Now, sixty years later, we are under attack from those same forces: communism (now relocated to China), cultural progressivism (now deep within our hierarchy with Parolin, Fernandez, Cupich, etc.), and we might add Islamic terrorism. John Paul and Benedict were seasoned Cultural Warriors... clear, decisive and assertive... against antagonists: Nazism, Communism, Cultural Liberalism, the Culture of Death, the violent irrationality of Islam, and the Dictatorship of Relativism.

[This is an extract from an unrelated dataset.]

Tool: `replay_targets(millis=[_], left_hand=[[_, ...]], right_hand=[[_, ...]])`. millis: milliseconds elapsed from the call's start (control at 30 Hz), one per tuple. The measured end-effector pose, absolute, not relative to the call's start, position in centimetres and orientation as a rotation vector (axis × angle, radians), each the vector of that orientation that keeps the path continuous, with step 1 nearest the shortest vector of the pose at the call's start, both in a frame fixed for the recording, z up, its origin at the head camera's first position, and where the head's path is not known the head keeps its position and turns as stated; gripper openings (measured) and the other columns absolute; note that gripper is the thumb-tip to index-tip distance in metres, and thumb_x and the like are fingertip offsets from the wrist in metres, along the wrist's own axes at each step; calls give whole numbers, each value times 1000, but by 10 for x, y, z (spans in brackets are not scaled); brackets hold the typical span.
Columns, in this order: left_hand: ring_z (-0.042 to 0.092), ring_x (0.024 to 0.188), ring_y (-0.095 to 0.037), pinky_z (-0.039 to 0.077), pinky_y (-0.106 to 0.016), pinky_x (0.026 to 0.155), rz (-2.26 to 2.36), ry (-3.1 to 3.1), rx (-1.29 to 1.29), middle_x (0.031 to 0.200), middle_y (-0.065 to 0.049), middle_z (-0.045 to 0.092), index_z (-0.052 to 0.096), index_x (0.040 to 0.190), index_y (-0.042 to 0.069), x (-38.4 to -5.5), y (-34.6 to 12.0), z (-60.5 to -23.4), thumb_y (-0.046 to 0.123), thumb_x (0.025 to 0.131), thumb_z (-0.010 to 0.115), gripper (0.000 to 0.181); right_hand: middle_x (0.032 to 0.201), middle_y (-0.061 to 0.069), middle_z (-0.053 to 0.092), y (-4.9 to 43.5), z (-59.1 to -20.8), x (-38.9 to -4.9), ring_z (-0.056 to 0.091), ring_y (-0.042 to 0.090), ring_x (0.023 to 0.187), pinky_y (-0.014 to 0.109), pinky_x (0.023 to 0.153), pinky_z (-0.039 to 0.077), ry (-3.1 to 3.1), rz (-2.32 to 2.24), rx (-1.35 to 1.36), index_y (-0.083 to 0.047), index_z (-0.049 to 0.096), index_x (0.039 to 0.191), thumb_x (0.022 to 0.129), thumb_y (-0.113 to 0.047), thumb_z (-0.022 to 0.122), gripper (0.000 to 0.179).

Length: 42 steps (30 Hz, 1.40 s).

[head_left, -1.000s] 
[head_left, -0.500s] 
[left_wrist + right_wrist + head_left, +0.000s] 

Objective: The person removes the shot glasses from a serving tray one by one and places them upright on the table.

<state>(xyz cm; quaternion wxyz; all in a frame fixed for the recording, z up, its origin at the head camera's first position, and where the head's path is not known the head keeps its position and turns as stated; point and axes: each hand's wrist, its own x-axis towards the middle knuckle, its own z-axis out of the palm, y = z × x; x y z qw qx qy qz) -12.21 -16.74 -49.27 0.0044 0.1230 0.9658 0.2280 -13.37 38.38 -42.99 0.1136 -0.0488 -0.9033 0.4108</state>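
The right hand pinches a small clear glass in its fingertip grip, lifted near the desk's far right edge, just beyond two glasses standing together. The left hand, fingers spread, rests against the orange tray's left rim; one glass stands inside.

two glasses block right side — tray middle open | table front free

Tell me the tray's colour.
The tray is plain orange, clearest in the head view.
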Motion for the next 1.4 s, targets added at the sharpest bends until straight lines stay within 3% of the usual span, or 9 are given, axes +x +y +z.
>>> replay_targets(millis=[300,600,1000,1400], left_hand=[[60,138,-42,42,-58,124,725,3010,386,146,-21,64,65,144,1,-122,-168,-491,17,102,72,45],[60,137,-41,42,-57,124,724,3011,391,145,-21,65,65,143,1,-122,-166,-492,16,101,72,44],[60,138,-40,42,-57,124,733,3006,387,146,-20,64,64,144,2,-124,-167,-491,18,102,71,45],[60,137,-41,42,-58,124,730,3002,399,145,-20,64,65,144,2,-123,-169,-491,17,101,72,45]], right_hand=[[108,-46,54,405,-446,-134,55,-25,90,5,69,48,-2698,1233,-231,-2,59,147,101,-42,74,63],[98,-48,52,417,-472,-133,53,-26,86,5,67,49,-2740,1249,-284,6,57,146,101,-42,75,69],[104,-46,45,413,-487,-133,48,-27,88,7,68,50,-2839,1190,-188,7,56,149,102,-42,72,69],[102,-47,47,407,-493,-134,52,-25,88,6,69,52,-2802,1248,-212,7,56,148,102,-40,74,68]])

In contrast to this "soldier of Christ" militancy, we see in the papacies of Francis and Leo a return to appeasement and accommodation, a weakness in clarity and decisiveness, often summarized as "the Spirit of Vatican II." As we invoked and received the Holy Spirit in the Council and in many forms afterwards, we do well to again pray for Pope Leo, the cardinals and bishops: "Come Holy Spirit!"